Dean was too stunned to speak. They’d barely been in Mexico for six hours and things were already going to hell at the speed of light. The traffic along the main drag was horrible, snarled up and inching along so slowly that they were being regularly passed by pedestrians. There was some sort of massive accident up ahead and tempers were flaring hot, people hanging out of their cars and shaking their fists. The stench of exhaust made Dean’s eyes burn, even with all the windows rolled up.

“Where are they taking us?” Dean whispered.

“They are probably planning to take us out into the desert and kill us,” she said. “But don’t worry.”

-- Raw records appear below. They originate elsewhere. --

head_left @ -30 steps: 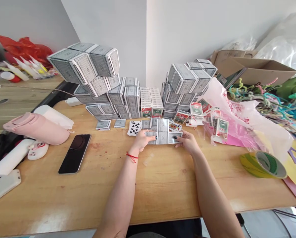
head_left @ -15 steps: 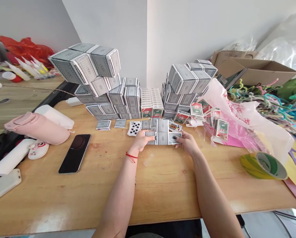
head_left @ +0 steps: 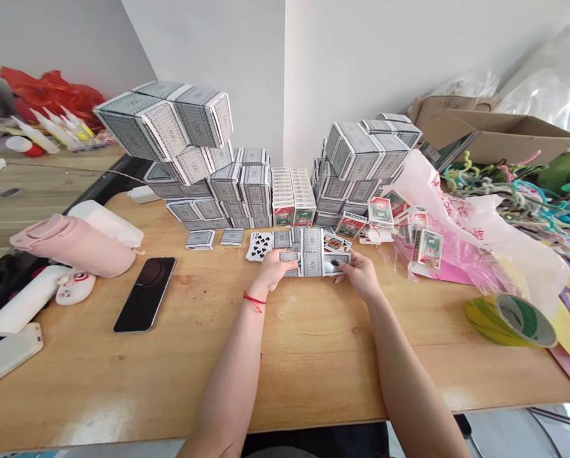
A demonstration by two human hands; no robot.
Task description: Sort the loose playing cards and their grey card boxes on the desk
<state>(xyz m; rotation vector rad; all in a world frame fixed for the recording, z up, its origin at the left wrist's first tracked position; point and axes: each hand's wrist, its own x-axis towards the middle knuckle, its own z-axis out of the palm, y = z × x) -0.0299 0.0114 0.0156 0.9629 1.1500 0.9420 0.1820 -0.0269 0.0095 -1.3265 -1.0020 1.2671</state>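
Note:
Between my hands are several grey-backed playing cards [head_left: 312, 253], one upright across others that lie sideways. My left hand [head_left: 271, 270] grips their left end, thumb on top. At the right end my right hand [head_left: 359, 273] pinches them, its dark-nailed thumb on the card back. My fingers beneath the cards are mostly hidden. Just behind lie a face-up ten of spades [head_left: 260, 246], a face card [head_left: 336, 242] and small card stacks [head_left: 231, 236]. Further back rise blocks folded from cards, piled at left [head_left: 194, 168] and right [head_left: 361, 156].
Boxed card decks [head_left: 293, 198] stand between the piles; more boxes [head_left: 427, 249] lie by a plastic bag [head_left: 461, 216]. A phone [head_left: 145, 294], pink bottle [head_left: 75, 245] and white mouse [head_left: 75, 287] are at left. A tape roll [head_left: 509, 320] and cardboard box [head_left: 509, 137] are at right.
Both hands hold the same cards in nearly the same place. The cards look slightly more level at the right end. The view has shifted a little.

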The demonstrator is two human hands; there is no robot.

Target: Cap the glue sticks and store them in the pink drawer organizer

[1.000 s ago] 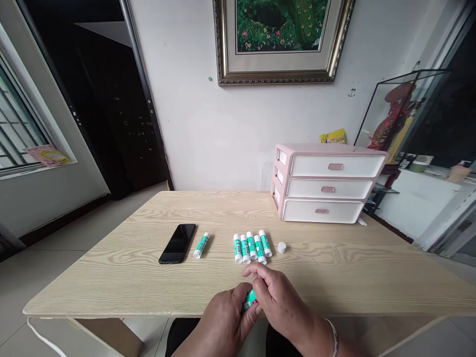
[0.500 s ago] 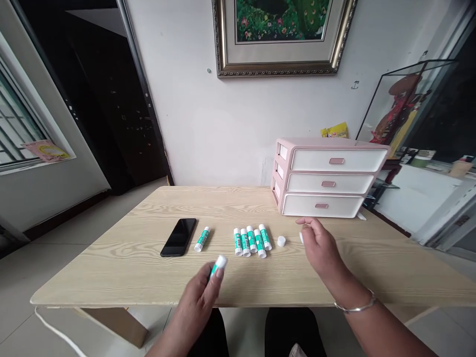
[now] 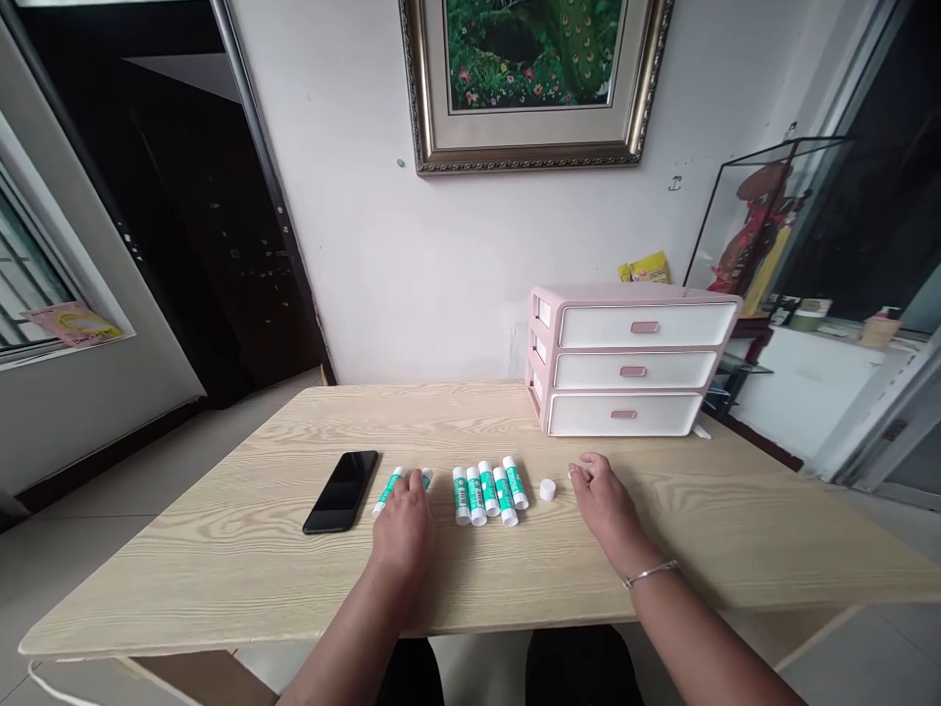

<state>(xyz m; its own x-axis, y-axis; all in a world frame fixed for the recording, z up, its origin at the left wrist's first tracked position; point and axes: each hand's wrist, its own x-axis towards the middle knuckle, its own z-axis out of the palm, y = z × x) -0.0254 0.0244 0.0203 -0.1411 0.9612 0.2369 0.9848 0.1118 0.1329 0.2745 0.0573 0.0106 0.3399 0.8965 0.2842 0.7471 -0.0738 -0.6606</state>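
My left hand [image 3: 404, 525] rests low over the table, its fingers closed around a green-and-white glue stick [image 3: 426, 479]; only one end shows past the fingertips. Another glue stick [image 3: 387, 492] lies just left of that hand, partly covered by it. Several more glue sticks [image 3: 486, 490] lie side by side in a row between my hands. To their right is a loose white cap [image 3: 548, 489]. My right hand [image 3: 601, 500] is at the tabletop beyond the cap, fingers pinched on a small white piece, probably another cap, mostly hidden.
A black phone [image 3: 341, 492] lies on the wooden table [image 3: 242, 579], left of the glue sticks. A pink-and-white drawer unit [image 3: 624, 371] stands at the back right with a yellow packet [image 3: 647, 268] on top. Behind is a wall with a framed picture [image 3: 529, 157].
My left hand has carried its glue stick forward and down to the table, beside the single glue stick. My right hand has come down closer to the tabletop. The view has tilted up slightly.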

She did something so peculiar then, that for a minute Dean had no idea how to respond. She bent down and pressed her lips to the palm of one of his cuffed hands. He felt the heat of her breath and a brief flicker of her tongue against his skin that sent chills down his sweaty back. He really didn’t need to add vaguely, pointlessly, horny to the stew of anger and fear and worry already churning in his aching belly. It took him several baffled seconds to realize what she had actually done: She’d spat something into his hand. Something small and metal. A key. A handcuff key.

“Will you marry me?” he whispered, twisting his fingers and working the key into the lock on his cuffs.

She smiled. “Get your cuffs off,” she said. “Then hand me the key and follow my lead, okay?”

He did as she requested, keeping an eye on the twins in the front. They both remained silent, facing forward. When she had freed herself from her own cuffs, she leaned into him again.

“Are you ready?” she asked.

“As I’ll ever be,” he replied.

She sat completely still, eyes wide and watching a battered minivan pull up on the driver’s side of their SUV. The minivan inched ahead of them, just enough so that its dented flank blocked the driver’s side door from opening but not the rear door. Dean already knew how fast Xochi was, but it still amazed him to watch her in action. She kicked out the back window, reached through the hole to open the door from the outside and took off down the busy street in the time it took Dean to suck in a single breath.